On April 18, 2014, David Horsey writes in the Los Angeles Times:
Of the many statistics that expose America’s increasingly wide wealth gap, there is one that has stuck with me this week: The top 10% of wage earners in the U.S. receive half the income of all wage earners combined.
It is a function of simple math that people at the top of a wage scale will grab a bigger share of the money, but that share is not constant. According to Thomas Piketty of the Paris School of Economics, the highest 10% took in just a third of all income in 1960. In a New York Times interview, Piketty said a large proportion of the current rise to nearly 50% is due to the recent sharp increase in “supersalaries” being paid to senior executives.
Now, this may be simplistic math, but it strikes me that if supersalaries are taking a larger share, that means there is less left to pay workers and managers well down the corporate ladder. In other words, one cause of middle-class income stagnation might just be the greed at the top.
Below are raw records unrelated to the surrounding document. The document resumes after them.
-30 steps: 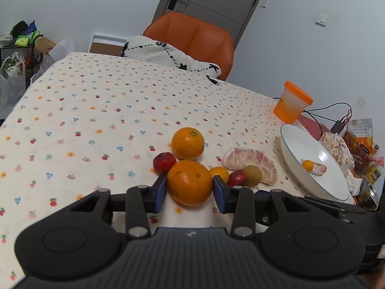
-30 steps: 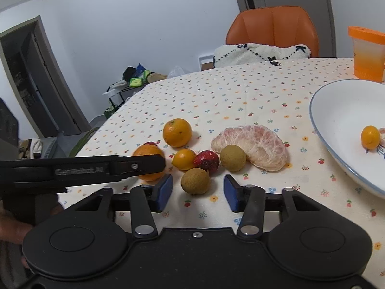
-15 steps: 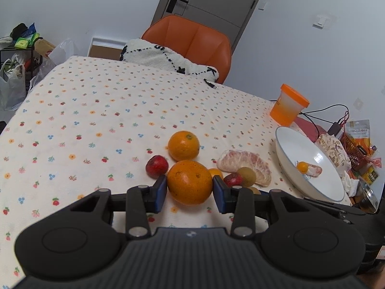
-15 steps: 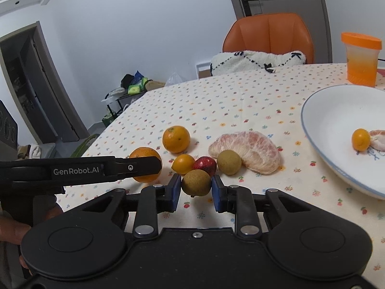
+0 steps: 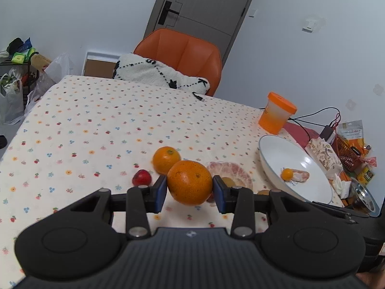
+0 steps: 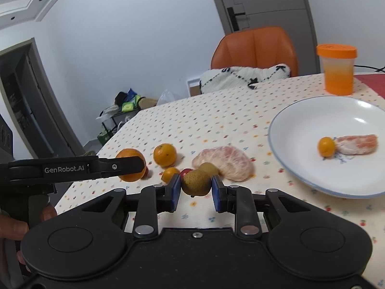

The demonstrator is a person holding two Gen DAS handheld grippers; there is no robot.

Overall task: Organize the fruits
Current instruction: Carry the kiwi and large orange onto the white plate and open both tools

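Both fruits lifted off floral tablecloth [image 5: 101, 120]; orange chair [image 5: 182, 50] behind.

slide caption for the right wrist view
Right gripper clamps a brown-green fruit beside the white plate; left gripper holds an orange.

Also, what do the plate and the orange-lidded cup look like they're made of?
The plate looks like glazed ceramic: white, glossy, with bright glare spots and a thin blue rim, though melamine can't be ruled out. The cup looks like translucent plastic with a matte orange plastic lid; the orange inside shows through its cloudy wall.
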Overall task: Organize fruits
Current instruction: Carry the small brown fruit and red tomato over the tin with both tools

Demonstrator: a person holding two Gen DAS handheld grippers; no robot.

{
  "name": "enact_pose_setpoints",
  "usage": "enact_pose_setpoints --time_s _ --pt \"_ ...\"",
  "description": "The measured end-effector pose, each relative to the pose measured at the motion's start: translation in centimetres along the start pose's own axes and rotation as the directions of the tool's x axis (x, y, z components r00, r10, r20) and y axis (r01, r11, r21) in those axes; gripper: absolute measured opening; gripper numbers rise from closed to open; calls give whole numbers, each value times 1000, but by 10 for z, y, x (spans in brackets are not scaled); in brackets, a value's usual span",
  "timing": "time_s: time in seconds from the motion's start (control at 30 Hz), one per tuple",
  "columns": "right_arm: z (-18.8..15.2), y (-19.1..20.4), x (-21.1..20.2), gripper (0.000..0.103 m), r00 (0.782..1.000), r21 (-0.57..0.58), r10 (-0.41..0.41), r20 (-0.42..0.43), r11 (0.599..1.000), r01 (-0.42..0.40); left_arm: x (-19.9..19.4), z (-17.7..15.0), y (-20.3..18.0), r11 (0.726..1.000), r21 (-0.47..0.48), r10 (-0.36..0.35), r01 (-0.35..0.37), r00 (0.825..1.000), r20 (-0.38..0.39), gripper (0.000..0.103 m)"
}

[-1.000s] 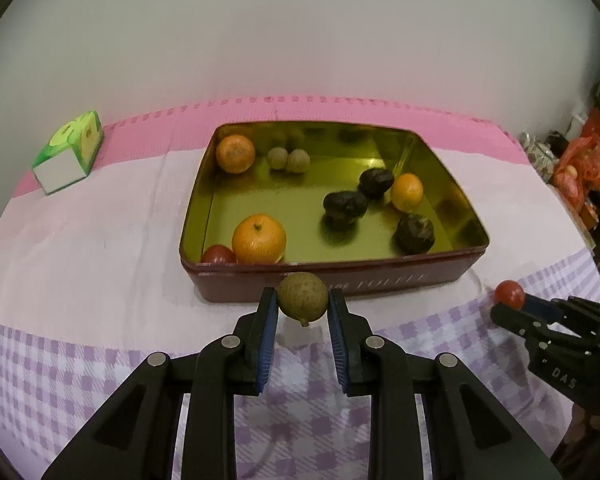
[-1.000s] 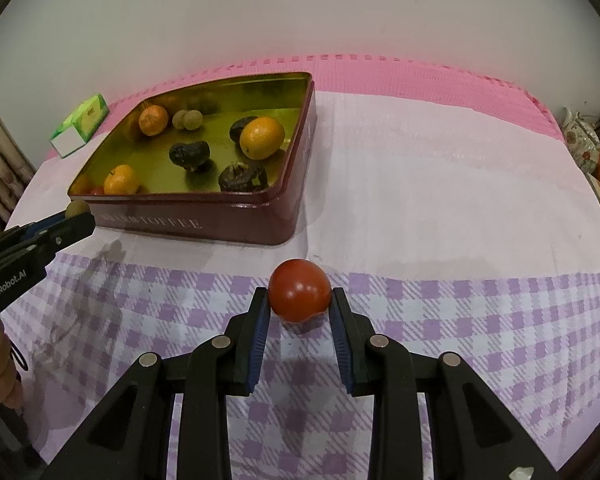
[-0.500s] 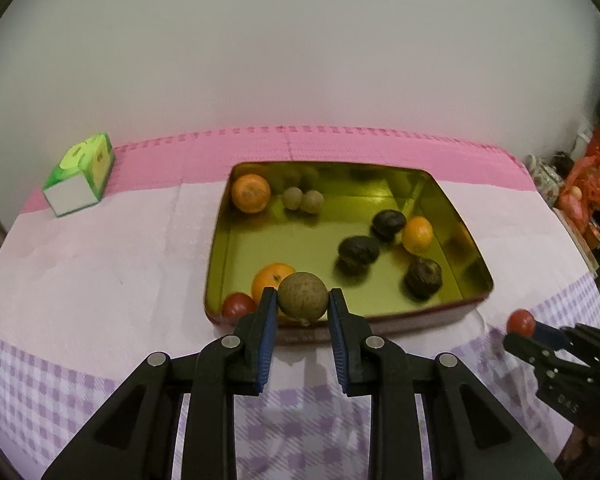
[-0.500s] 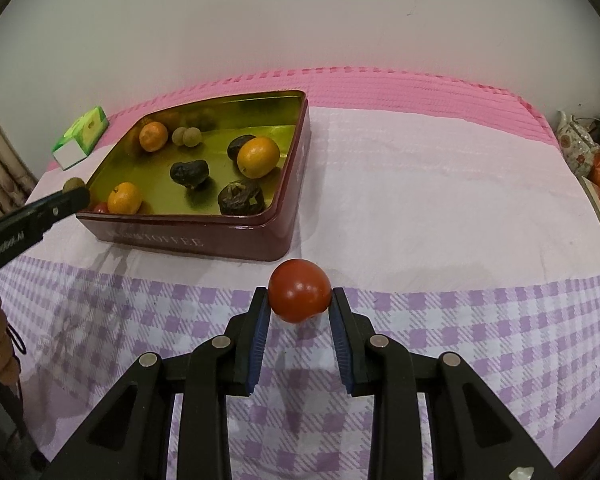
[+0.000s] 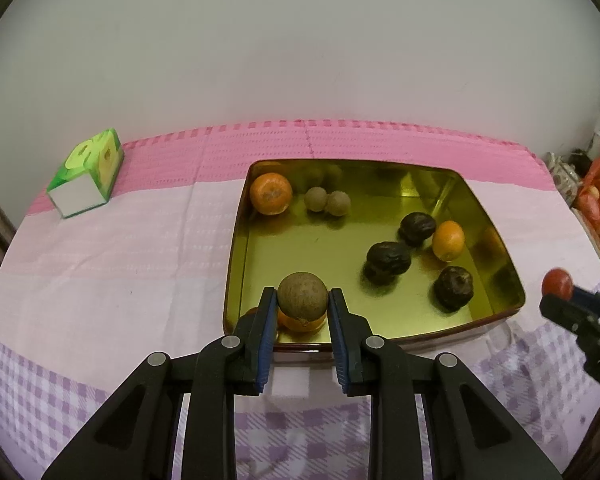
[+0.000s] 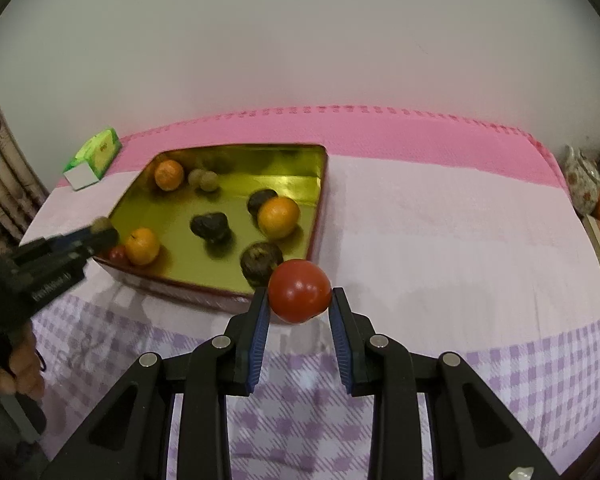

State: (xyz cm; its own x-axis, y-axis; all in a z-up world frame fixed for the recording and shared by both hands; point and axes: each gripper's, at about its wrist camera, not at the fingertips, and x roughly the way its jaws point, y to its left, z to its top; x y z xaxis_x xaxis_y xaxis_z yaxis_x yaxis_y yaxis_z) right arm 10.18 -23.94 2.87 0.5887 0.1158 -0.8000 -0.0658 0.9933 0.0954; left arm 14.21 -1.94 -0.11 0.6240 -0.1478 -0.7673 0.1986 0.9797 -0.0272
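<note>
I see a round brown longan fruit [image 5: 302, 295] pinched in my left gripper [image 5: 302, 308] above the gold-lined rectangular tin [image 5: 500, 256] at its near left corner. My right gripper [image 6: 299, 300] clamps a red tomato [image 6: 299, 296] over the tin's near right corner.

A: How is the light?

B: Dim and warm indoors. The gold tin [image 5: 500, 256] glares at its far wall, toward one o'clock, and mirrors the fruit.

A: Shadows?

B: Soft ones fall on the checked cloth [image 6: 500, 380] at seven o'clock.

A: Sharpness?

B: The left view is fairly crisp. The right view smears at nine o'clock, where the left gripper [image 6: 100, 232] blurs. Both bend hard, with black corners.
</note>
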Motion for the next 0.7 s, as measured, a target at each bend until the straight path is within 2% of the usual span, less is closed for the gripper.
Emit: enact_pose_setpoints --time_s 0.7 --pt "27 39 48 28 997 -89 43 -65 995 -49 25 -3 4 998 24 51 -50 997 -51 26"
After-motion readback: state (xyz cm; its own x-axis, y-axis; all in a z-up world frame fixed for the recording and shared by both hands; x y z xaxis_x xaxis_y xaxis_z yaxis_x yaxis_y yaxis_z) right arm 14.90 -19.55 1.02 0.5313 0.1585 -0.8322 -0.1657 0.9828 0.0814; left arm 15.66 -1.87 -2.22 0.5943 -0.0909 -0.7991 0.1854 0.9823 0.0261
At many American corporations, the stark difference between the average worker’s wage and the CEO’s pay has become scandalous. In the U.S. in the 1960s, a top executive might receive compensation 20 times that of the people building the product or delivering the service. Now, the multiple is quite often 100 or 200 or more.
Much of the increase for CEOs comes from payment in company stock. Supposedly, this literally invests the boss in the success of the company. Unfortunately, it also has the effect of making workers look like expensive liabilities so that, in the service of improving the corporate bottom line, CEOs are inclined to ax some employees while loading down those who remain with more work for no extra pay. Perversely, this pushes productivity up even as wages go down.
Is it not time to start rewarding someone besides executives for a business’ success? Why should the guys in expensive suits on the top floor be the only ones to get a share of corporate success? It seems only fair that profit-sharing should extend deep into the ranks of those who actually do most of the work — especially if those people have spent years absorbing the downside of the business cycle through pay cuts and layoffs.
Americans used to have a better deal in the workplace. Much of it was fairness forced on companies by the power of labor unions. Collective bargaining, though, has all but disappeared from much of the economy and workers are now mostly left as individual cogs in the system with little to rely on but luck, their own gumption and the beneficence of their employer.
It would be lovely if big companies voluntarily recognized that better compensation for employees is better for the corporate enterprise and for the economy as a whole. But those who would make that enlightened choice are those richly rewarded folks in the executive suites and boardrooms who are rather content with the system as it is.
These are people who believe, in the words of Gordon Gekko, “greed is good.” What will it take to persuade them that broadly sharing the wealth is better?